**What you should do:** Give back the data below word for word. Any image in it should be left out.

(Beginning of Provided material)

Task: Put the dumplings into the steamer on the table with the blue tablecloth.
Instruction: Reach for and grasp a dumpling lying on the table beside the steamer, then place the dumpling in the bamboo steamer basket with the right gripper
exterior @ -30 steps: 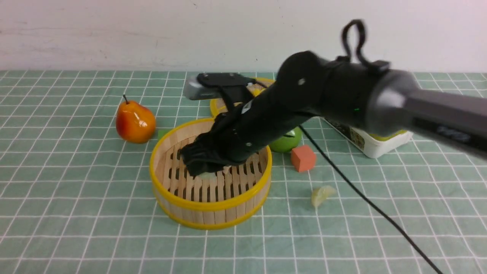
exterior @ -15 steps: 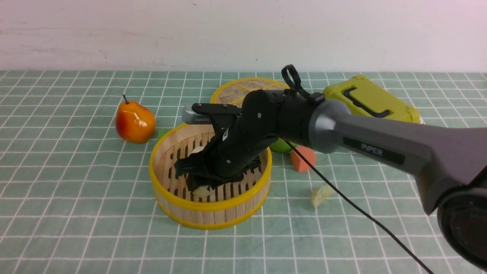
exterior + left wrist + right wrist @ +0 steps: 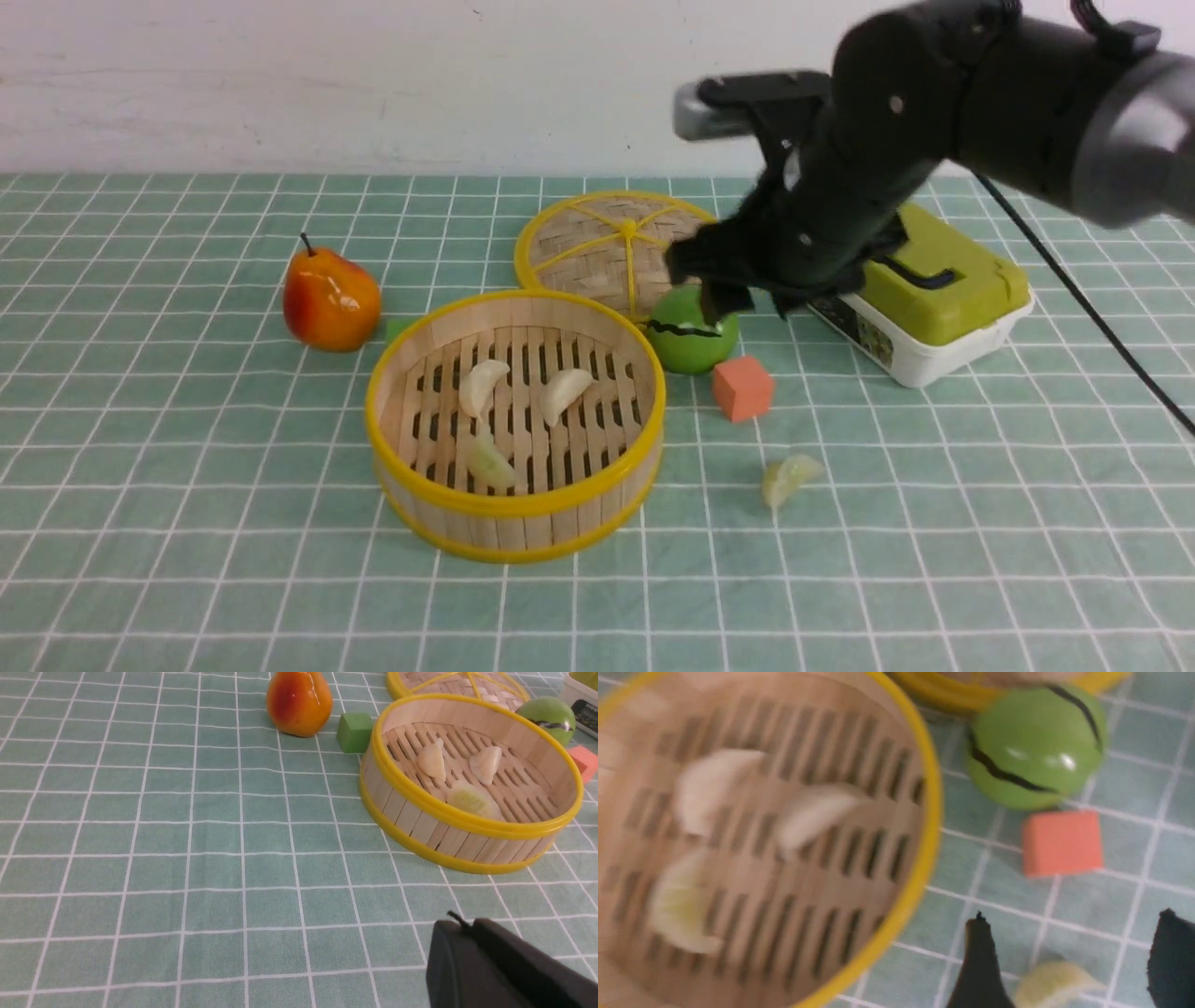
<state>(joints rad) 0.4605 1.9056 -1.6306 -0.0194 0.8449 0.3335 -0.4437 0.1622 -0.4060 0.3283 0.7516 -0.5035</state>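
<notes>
Inside the round bamboo steamer (image 3: 518, 506), with its slatted floor and smooth yellow rims, three crescent dumplings are lying apart — two creamy white ones (image 3: 564, 394) and a pale yellow-green one (image 3: 491, 461). Another yellow-green dumpling (image 3: 789, 480), its edge thin and curved, is resting on the gridded teal cloth (image 3: 280, 523), outside the steamer. The right gripper (image 3: 1069, 956) is hovering above the table with its dark fingers spread wide, holding nothing. The left gripper's dark fingertips (image 3: 460, 924) are showing at the edge of its wrist view; whether they are parted, I cannot tell. A glossy orange-red pear (image 3: 331, 299) is standing near the steamer, while a woven round lid (image 3: 583, 247) is lying behind it. A shiny green ball (image 3: 693, 336) and a matte coral block (image 3: 743, 388) are sitting beside the steamer.
</notes>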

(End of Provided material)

**Task answer:**
Task: Put the dumplings into the steamer on the table with the blue tablecloth.
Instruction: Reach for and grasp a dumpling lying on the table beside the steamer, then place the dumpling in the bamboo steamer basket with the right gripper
exterior @ -30 steps: 
exterior @ -15 steps: 
exterior + left wrist + right wrist @ +0 steps: 
<state>(joints rad) 0.4605 1.9056 -1.6306 -0.0194 0.8449 0.3335 -0.4437 0.1622 -0.4060 0.3283 0.7516 -0.5035</state>
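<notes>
Inside the round bamboo steamer (image 3: 518, 506), with its slatted floor and smooth yellow rims, three crescent dumplings are lying apart — two creamy white ones (image 3: 564, 394) and a pale yellow-green one (image 3: 491, 461). Another yellow-green dumpling (image 3: 789, 480), its edge thin and curved, is resting on the gridded teal cloth (image 3: 280, 523), outside the steamer. The right gripper (image 3: 1069, 956) is hovering above the table with its dark fingers spread wide, holding nothing. The left gripper's dark fingertips (image 3: 460, 924) are showing at the edge of its wrist view; whether they are parted, I cannot tell. A glossy orange-red pear (image 3: 331, 299) is standing near the steamer, while a woven round lid (image 3: 583, 247) is lying behind it. A shiny green ball (image 3: 693, 336) and a matte coral block (image 3: 743, 388) are sitting beside the steamer.
</notes>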

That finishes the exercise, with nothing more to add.